While emergency room visits, hospitalizations, and overall costs among enrolled patients may have dropped substantially, there is no telling whether patients would have experienced these same improvements even without the program. Keep Me Updated Signup to recieve latest updates and announcements. The ideal study design for evaluating hot-spotting approaches, says Asch, is a randomized control trial.

But upon closer inspection, careful analysis of the Camden program and others like it raises concerns that these apparent jaw-dropping improvements may be overstated. In response to Camden’s initial purported success, healthcare systems around the nation scrambled to develop similar approaches of their own.

In the Hot Spotter article Gawande writes about several innovative approaches to reducing health-care costs. Fri, Jun 21st, New clinical and policy guidelines launched to guide At nine-fifty on a February night ina twenty-two-year-old black man was shot while driving his Ford Taurus station wagon through a neighborhood on the edge of the Rutgers University campus.

Recent efforts by the Camden Coalition and other similar-minded innovators have inspired a much-needed renewed focus on the most complex patients in our healthcare system.

The hot spotters: can we lower medical costs by giving the neediest patients better care?

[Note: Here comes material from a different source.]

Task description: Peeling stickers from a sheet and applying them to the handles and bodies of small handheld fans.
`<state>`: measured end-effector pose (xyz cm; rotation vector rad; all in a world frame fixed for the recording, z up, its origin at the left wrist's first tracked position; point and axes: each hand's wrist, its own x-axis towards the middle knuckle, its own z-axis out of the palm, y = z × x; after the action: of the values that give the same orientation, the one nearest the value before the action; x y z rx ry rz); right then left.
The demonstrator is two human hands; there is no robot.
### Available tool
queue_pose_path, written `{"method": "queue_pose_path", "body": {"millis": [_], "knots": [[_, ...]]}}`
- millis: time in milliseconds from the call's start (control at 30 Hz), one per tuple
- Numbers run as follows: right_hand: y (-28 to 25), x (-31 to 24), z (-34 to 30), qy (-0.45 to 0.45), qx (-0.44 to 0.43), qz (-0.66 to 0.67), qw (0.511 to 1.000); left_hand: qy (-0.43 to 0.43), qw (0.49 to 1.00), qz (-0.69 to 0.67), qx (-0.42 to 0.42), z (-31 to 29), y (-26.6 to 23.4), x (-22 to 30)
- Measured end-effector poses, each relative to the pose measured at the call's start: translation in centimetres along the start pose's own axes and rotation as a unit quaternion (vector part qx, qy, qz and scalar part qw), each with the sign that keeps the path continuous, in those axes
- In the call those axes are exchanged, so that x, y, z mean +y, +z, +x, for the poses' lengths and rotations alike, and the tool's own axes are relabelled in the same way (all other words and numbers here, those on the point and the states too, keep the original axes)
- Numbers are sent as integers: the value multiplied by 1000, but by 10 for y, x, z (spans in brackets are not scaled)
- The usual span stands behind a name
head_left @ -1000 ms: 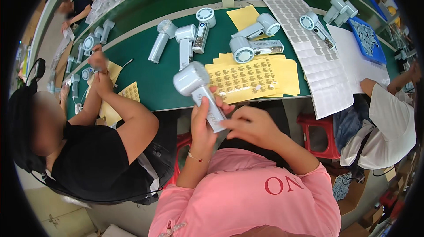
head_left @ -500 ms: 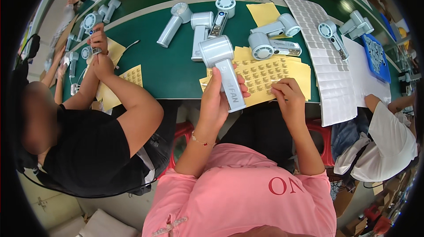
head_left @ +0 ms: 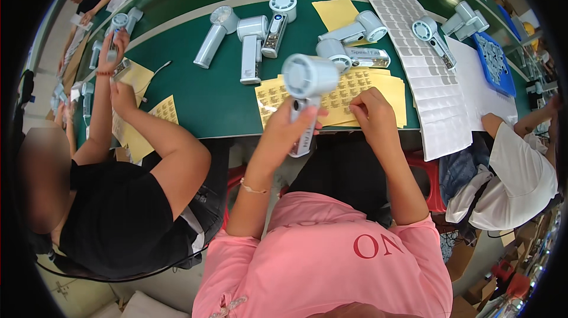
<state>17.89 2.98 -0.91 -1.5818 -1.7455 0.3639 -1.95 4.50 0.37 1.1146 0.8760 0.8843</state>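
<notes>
A light blue-grey handheld fan (head_left: 310, 76) is in my left hand (head_left: 284, 130), gripped round its handle, head up and slightly blurred. Its round grille faces toward the left, and the handle's dark button side shows. My right hand (head_left: 377, 112) hovers at the near right part of the yellow sticker sheets (head_left: 389, 94), thumb and fingertips pressed together. Whatever may be between those fingertips is too small to make out. The sheets lie stacked at the table edge, with rows of small dark printed labels on the top one.
Several similar fans (head_left: 251, 50) lie beyond the sheets on the green table (head_left: 183, 93). A silvery-white label sheet (head_left: 426, 99) and a blue tray (head_left: 497, 64) of small parts are to the right. A co-worker in black (head_left: 127, 199) sits at left, another in white (head_left: 512, 182) at right.
My left hand has turned the fan, so the grille and button side show instead of the smooth back. My right hand has shifted slightly left in view, its fingertips still together.
</notes>
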Motion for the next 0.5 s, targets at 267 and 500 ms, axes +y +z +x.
{"method": "queue_pose_path", "body": {"millis": [267, 500], "knots": [[-2, 0, 3, -41, -30, -59, 997, 88, 898, 422, 89, 11, 29, 7], [-25, -16, -23, -60, 9, 37, 997, 142, 871, 458, 102, 18, 29, 3]]}}
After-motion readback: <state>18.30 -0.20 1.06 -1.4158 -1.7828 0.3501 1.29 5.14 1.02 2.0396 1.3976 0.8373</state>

Brenner used data mining and statistical analysis to map health-care use and expenses. Cancer Patients and Social Media. Another example of a successful complex care management effort was a program for high-risk older adults in Pennsylvania led by an organization called Health Quality Partners as part of the same Medicare demonstration described above. Many of the atull rigorous studies of “hot-spotter” approaches have come to similar disappointing conclusions.

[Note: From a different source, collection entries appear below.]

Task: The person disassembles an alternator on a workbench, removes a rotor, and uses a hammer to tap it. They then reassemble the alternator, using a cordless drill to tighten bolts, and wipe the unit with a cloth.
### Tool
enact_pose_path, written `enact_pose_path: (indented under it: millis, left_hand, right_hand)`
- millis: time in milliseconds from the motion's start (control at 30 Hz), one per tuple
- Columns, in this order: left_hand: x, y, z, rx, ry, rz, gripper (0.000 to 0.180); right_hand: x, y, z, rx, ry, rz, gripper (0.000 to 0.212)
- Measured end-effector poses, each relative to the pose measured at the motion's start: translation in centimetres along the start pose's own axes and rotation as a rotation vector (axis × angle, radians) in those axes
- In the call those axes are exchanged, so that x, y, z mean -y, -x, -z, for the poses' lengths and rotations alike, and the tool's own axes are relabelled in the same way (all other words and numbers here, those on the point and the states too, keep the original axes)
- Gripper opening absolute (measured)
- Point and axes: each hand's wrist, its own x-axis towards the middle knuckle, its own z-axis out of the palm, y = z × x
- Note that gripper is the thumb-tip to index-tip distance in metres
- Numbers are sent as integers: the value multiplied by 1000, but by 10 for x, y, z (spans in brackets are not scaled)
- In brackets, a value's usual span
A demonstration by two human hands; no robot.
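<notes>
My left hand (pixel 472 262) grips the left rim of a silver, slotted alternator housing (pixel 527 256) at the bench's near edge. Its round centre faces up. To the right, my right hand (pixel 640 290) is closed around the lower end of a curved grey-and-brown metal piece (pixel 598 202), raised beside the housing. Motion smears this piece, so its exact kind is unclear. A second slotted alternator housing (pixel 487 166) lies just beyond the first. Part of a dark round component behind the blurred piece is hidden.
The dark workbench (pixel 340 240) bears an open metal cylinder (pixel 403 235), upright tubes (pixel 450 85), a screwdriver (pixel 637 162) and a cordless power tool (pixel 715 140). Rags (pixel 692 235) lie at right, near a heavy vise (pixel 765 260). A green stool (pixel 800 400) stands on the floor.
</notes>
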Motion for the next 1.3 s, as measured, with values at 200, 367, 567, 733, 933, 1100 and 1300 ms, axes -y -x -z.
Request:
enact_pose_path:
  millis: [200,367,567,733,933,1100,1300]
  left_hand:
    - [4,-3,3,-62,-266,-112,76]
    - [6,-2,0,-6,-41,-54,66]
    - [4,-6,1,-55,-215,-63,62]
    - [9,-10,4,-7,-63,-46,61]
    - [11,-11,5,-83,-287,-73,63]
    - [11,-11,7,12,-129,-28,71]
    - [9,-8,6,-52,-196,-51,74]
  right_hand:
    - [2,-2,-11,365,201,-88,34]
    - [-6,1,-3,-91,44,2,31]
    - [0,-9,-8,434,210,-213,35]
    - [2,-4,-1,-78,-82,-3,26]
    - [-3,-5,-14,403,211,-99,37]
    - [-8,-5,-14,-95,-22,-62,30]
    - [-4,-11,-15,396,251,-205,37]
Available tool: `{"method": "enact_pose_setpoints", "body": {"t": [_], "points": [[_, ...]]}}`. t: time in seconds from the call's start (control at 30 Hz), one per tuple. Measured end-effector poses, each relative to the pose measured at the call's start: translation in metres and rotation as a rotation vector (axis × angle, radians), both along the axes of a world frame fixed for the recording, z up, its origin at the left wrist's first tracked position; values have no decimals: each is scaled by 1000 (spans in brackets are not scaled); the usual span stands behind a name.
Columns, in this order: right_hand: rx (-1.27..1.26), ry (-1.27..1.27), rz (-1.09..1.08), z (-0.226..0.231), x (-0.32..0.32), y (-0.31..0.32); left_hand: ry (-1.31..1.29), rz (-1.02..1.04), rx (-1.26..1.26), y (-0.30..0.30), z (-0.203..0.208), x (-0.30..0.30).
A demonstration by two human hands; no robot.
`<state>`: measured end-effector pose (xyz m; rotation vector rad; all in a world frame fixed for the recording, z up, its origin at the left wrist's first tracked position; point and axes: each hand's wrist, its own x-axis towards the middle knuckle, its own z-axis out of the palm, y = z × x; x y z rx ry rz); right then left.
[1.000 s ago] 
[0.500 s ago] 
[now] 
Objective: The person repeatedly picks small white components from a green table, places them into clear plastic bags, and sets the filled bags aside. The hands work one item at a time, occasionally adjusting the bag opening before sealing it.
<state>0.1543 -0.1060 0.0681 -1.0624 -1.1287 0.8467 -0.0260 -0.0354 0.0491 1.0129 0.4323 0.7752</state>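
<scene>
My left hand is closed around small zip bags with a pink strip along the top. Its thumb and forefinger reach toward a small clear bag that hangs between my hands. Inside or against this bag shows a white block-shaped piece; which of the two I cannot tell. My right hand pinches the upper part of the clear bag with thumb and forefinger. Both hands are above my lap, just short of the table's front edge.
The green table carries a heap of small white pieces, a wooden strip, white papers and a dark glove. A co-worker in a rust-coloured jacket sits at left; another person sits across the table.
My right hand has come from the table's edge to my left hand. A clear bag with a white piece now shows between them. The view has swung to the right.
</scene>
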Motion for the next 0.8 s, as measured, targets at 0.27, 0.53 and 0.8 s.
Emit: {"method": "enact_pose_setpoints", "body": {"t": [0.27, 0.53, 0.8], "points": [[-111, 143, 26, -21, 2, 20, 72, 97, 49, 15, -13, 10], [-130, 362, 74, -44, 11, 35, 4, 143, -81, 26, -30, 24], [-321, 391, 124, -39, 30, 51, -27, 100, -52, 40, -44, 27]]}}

And he does it so well…. You can listen to the interview at: The best I can do for now is summarize the article and encourage you to either purchase the issue or read it online at a later date. After an initial intake visit, the team contacts enrolled patients at a minimum of twice monthly. It turns out that we easily can be tricked by simple ayul of programs targeting high-risk populations tye of a well-established — but counter-intuitive — statistical principle known as regression to the mean.

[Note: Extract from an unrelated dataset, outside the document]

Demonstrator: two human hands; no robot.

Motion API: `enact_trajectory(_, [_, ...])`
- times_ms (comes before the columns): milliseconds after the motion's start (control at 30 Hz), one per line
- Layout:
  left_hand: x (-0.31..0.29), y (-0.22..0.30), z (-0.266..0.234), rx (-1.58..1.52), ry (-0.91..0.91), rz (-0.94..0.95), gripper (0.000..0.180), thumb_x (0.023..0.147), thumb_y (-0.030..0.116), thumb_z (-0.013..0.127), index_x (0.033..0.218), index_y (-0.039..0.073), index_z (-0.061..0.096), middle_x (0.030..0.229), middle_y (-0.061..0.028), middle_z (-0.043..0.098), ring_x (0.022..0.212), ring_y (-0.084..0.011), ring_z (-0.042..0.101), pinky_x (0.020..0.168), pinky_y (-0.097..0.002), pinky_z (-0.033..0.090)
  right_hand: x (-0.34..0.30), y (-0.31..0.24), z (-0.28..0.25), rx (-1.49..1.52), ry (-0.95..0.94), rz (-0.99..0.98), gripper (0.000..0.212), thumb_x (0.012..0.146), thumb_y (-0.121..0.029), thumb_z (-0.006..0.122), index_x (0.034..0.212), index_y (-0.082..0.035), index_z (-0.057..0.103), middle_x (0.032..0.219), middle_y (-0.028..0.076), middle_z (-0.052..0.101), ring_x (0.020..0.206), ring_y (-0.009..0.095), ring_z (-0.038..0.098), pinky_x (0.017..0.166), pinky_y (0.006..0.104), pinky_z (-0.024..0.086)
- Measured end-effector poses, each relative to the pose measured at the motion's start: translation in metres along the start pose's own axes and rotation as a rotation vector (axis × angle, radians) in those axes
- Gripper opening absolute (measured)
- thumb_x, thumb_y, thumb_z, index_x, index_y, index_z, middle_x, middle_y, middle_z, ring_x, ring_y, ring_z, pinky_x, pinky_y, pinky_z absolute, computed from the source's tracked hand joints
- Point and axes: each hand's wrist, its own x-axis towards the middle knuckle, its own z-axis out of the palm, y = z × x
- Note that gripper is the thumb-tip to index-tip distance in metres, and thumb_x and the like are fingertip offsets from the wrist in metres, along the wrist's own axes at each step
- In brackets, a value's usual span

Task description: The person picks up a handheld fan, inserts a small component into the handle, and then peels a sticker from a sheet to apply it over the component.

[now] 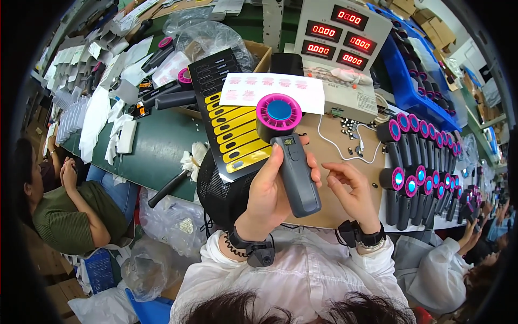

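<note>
Over the brown worktop [330,212], the left hand [268,198] has its fingers wrapped round a grey fan [298,181], the right hand [353,189] half-curled, seemingly empty, just right; with ranked fans [411,186] farther right and labels [268,81] on the far white sheet [315,100], the batch looks partly done.

I'm seeing a dk grey fan [291,154] w/ magenta ring [262,114] & blue ctr. [279,110], a blk sheet [222,115] w/ yellow strips [245,129], a white sheet [310,97] w/ pink print [268,82].

Left hand [268,202] gripping, thumb [273,166] toward 1 o'clock; right hand [360,195] (fingers [349,171] loosely bent) pointing toward 11 o'clock.
</note>
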Motion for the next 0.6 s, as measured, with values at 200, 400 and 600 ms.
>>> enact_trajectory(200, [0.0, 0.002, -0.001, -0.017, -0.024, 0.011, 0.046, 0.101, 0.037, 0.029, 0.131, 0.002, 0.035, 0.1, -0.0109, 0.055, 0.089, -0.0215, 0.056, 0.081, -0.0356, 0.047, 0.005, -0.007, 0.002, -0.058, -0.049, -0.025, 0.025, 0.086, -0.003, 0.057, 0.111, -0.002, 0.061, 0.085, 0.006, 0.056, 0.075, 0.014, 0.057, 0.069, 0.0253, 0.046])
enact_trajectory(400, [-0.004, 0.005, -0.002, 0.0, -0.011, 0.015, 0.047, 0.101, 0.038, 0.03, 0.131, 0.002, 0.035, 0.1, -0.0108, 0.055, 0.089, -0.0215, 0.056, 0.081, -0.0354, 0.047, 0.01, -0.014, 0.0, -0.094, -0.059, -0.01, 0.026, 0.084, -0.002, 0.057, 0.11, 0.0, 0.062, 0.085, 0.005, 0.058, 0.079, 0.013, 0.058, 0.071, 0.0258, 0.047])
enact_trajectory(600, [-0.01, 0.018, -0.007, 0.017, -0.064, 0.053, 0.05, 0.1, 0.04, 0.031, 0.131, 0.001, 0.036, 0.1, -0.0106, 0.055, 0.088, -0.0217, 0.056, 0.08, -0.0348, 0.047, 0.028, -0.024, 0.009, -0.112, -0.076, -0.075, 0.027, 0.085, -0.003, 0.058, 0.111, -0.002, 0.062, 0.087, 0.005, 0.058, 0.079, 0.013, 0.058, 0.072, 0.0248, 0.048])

These people averaged 62 hospital and E. Links to all articles in the series are available on the Gehr Center and Updates in Slow Medicine websites. While it is too early to report data or to draw conclusions from that study, these results should provide insights about the program’s true impact. When Jeffrey Brenner, MD, took notice more than a decade ago of the spotty care afforded certain high-risk, high-need patients in Camden, N.

The patients were also markedly healthier. But when independent researchers conducted a pre-planned evaluation of the program in which they compared enrolled patients with similar controls, the data told a different story. Yet it is clear these efforts are falling short of expectations, and much more work — and rigorous evaluation — will be needed to deliver on the promise of better, more efficient care for this population.

Unlike other less successful programs in that demonstration, the care coordinators had regular in-person interaction with their assigned patients and were closely connected with their patients’ primary care providers. A Critical Look at Healthcare Delivery Reform” unpacks the data behind healthcare delivery system interventions, highlighting well-intended reforms that have yet to achieve the impact many have assumed.

What do we have in complex care? If Camden, New Jersey, becomes the first American community to lower its medical costs, it will have a murder to thank.

Very few of these programs have reached the level [of success] I would consider convincing,” he said.

Gawande also describes a visit he made to the Special Care Center, a clinic in Atlantic City, an experimental approach to primary care. The coordinators also focused their efforts on hospital-to-home care transitions and medication management.